No sé qué me pasa.
Tengo una barba que me llega al esternón y el pelo encrespado como si un rayo hubiera aterrizado sobre mi cabeza. Apenas como y cuando lo hago es comida congelada o refritos. Ya no defeco con la consistencia adecuada y mis eructos no atruenan como antes. No hago más que beber alcohol de farmacia, mi mirada se posa durante horas en un punto imaginario, y ya no me intereso por las vidas ajenas como el resto de mi comunidad de vecinos. Ni siquiera me importa haber perdido el móvil.
Como dirían los jóvenes de hoy en día: estoy depre.

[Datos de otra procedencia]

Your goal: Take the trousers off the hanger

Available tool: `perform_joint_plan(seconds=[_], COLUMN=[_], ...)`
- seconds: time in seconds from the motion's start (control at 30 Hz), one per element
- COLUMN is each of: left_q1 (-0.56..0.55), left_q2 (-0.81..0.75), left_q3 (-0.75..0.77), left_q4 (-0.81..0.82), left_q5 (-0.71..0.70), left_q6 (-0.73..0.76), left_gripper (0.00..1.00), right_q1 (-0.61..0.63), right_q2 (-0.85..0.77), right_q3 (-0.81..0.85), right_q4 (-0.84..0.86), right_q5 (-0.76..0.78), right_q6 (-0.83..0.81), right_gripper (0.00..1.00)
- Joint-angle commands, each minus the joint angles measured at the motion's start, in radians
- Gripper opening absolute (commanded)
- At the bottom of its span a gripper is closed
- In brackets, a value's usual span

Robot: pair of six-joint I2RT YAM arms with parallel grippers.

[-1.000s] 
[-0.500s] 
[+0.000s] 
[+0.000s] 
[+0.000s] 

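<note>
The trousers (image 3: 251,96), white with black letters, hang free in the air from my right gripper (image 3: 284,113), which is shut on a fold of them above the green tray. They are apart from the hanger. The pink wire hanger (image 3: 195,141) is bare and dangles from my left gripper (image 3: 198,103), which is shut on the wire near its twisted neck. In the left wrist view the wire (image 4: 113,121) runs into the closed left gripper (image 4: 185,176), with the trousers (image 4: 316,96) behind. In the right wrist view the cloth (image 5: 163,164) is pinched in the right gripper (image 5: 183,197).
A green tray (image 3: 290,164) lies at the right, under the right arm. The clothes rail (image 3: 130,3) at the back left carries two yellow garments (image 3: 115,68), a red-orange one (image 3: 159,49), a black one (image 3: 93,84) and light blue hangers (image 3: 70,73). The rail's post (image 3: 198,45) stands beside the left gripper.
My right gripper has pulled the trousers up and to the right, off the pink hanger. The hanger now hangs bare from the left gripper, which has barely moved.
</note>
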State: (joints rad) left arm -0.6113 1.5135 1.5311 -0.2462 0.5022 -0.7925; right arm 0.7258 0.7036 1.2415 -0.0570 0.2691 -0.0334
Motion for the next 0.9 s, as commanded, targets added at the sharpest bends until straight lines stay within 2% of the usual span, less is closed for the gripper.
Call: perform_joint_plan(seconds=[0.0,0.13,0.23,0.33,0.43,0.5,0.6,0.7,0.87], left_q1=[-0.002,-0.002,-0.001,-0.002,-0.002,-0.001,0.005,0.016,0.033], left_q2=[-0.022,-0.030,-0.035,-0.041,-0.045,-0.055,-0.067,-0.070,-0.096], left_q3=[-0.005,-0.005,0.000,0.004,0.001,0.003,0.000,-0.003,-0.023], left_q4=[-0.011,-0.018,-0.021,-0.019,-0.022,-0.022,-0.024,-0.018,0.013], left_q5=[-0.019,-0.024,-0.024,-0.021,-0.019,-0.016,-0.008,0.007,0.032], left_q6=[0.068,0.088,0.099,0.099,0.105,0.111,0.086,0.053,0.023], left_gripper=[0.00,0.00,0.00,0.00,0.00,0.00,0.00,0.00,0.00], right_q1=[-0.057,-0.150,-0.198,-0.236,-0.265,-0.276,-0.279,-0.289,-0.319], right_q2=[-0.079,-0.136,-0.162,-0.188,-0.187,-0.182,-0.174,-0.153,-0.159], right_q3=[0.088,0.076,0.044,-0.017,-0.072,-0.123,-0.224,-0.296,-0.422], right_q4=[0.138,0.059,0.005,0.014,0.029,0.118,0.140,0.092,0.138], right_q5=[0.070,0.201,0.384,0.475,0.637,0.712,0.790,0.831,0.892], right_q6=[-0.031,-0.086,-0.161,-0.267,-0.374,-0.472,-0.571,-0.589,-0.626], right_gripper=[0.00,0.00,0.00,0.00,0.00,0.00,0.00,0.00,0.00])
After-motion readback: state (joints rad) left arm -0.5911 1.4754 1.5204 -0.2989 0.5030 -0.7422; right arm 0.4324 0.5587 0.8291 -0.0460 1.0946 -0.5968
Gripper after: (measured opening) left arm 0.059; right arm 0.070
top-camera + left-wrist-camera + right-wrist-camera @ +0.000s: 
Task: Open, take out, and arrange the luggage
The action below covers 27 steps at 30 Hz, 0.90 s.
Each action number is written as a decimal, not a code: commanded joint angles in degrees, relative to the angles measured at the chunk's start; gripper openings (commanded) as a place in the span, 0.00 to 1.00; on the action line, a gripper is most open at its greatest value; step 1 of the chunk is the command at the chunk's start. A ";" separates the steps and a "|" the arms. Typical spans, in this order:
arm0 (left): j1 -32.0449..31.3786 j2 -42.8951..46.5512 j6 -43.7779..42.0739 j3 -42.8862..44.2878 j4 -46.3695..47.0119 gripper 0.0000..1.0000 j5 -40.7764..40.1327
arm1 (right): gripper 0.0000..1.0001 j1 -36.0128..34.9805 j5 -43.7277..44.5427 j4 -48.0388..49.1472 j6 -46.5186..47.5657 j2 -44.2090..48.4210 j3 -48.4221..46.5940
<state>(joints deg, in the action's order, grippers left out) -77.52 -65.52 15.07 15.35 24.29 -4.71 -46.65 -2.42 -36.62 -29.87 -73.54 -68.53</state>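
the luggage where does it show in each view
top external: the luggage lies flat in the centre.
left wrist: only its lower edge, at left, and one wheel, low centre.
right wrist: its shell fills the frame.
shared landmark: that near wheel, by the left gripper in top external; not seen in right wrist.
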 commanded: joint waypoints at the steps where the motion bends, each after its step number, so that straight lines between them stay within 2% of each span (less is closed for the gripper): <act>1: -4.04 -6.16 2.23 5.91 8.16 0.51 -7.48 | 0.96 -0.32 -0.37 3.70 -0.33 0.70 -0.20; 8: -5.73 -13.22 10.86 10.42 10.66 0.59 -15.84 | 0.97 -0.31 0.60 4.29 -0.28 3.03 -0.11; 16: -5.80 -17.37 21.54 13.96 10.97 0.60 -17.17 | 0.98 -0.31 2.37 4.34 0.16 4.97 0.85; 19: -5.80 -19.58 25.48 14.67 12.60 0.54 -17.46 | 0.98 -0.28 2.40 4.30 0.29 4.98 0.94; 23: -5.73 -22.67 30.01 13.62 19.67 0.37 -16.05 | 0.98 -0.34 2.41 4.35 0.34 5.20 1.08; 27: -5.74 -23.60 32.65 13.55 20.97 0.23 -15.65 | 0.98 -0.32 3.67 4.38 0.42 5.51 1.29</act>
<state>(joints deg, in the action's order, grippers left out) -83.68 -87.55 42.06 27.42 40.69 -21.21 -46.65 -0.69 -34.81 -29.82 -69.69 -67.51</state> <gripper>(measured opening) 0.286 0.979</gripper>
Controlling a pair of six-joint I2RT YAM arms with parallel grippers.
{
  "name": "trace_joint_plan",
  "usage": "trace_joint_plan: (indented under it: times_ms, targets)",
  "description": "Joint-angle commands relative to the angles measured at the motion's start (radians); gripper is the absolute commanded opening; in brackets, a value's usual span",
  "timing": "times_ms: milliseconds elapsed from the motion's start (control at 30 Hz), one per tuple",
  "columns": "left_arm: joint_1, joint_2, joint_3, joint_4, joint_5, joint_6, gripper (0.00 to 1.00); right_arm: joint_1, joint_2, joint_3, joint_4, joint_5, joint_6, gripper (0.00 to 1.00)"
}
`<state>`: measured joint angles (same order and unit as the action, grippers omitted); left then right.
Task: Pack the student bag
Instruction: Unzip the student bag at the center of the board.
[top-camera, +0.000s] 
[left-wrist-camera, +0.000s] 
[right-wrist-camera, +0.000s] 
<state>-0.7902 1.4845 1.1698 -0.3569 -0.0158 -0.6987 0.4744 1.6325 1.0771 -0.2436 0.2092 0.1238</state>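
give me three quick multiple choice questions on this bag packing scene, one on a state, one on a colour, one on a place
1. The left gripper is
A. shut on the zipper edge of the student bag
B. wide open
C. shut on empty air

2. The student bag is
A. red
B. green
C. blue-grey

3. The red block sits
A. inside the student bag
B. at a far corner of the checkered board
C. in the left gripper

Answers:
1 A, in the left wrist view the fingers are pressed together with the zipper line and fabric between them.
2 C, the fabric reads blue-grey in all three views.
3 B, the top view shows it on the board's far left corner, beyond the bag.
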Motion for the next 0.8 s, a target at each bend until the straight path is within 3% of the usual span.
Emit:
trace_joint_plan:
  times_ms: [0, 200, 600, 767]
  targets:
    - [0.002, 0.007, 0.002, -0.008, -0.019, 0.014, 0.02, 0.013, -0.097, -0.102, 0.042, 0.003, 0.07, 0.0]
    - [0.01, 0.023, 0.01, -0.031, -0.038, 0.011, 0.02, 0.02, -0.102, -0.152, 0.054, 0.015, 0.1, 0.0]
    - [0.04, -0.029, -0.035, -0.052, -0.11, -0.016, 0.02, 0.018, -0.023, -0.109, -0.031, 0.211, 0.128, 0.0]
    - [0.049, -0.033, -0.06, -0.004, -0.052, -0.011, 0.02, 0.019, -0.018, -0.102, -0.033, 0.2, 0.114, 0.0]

Así que con cita previa concertada, me dirijo a la consulta de Simplicia Pirada, afamada psiquiatra que fue condenada al más férreo de los ostracismos por parte de la comunidad médica, debido a sus métodos vanguardistas y poco ortodoxos. Con enorme profusión de detalles, le narro con voz entrecortada lo que ha sido mi vida estos últimos días, mientras que la doctora Pirada, sin levantar los ojos de su revista Elle, va profiriendo gruñidos de asentimiento. Cuando finalizo, alza la vista por encima de la montura de sus gafas y me mira con la gravedad de quien sabe que debe dar una mala noticia. Tuerce el gesto, cierra la revista con determinación, y me receta beber agua del grifo descalcificada y la lectura periódica de mi horóscopo hasta el año 2.032. Ante semejante carencia de tacto y profesionalidad, le estampo en la cabeza, con contundencia, el diploma que la acredita para el ejercicio de su profesión, y acto seguido, con la contundencia anterior, le administro un buen par de hostias.
Salgo a la calle llorando como un dibujo manga y me avoco a una vorágine de autodestrucción inconsciente. Visito prostíbulos baratos, caros y de mierda, y me inicio en el travestismo y el BDSM, pero no hallo respuestas. Pululo como alma en pena por campos de petanca y aeropuertos, pero los espacios abiertos tampoco me dicen nada. Incluso cual John Travolta en Fiebre del sábado noche (1977), me da por triunfar en una concurrida sala de baile de una residencia de ancianos, pero tampoco veo la luz al final del túnel. ¿Qué es lo que me pasa? ¿Por qué me siento tan fuera de lugar?
El dinero no supone ningún problema, puesto que en mis tiempos de alcalde me encargué en persona de decomisar varios de los alijos llevados a cabo por mis colegas narcos. La familia dejó de importunar desde que la metí en un autobús y la abandoné en aquella desastrada gasolinera de la España profunda. Y sin embargo no encuentro consuelo ni razón a este malestar que me consume, por lo que, como soy muy cobarde, intento que alguien ponga fin a mi sufrimiento. Me cruzo con una banda de skins y les impreco que son unos bastardos malnacidos hijos de madre negra, pero solo me escupen. Entro en una comisaría con una ristra de artículos de broma colgada del cuello que simulan granadas, y profiriendo una jerga ininteligible mientras sostengo en alto un ejemplar del Corán, pero nada funciona. No me hacen caso: todos se burlan y me desprecian.
Hasta que un día inopinado como hoy, me he despertado con una predisposición insultante y lleno de vitalidad. En pelotas por completo, con una sonrisa de oreja a oreja y con una erección capaz de resquebrajar el hormigón armado, he movido mis brazos a modo de alas y me he elevado por la habitación cantando el La, la, la como hiciera Masiel en Eurovisión antes de darle duro al alpiste. He ido hasta el lavabo y descendido hasta el espejo. No puedo creerlo: mi barba de Robinson Crusoe ha desaparecido; mi pelo no está encrespado y vuelvo a tener un aspecto saludable. ¿A qué se debe este extraño fenómeno? Miro el calendario y caigo en la cuenta: ¡Estamos a día siete! ¡La Navidad acabó, pasó, terminó, finalizó, cesó, desapareció! ¡Y con ella todos mis males y pesares!
Porque para un tipo tan normal como yo, estas fiestas trastocan mi realidad y alteran mi mansa cotidianidad. De repente los hijos de puta se visten con piel de cordero y me sonríen; los que suelen girarme la cara me saludan y me ofrecen la mano. La gente se disfraza en demasía, el lobo se torna caperucita roja y las suegras se encabronan con sus yernos y cuñados. Doy un salto, taconeo en el aire sin luxación y pienso, ingrávido:
«¡Qué bien que queda casi todo un año para las próximas putas fiestas!».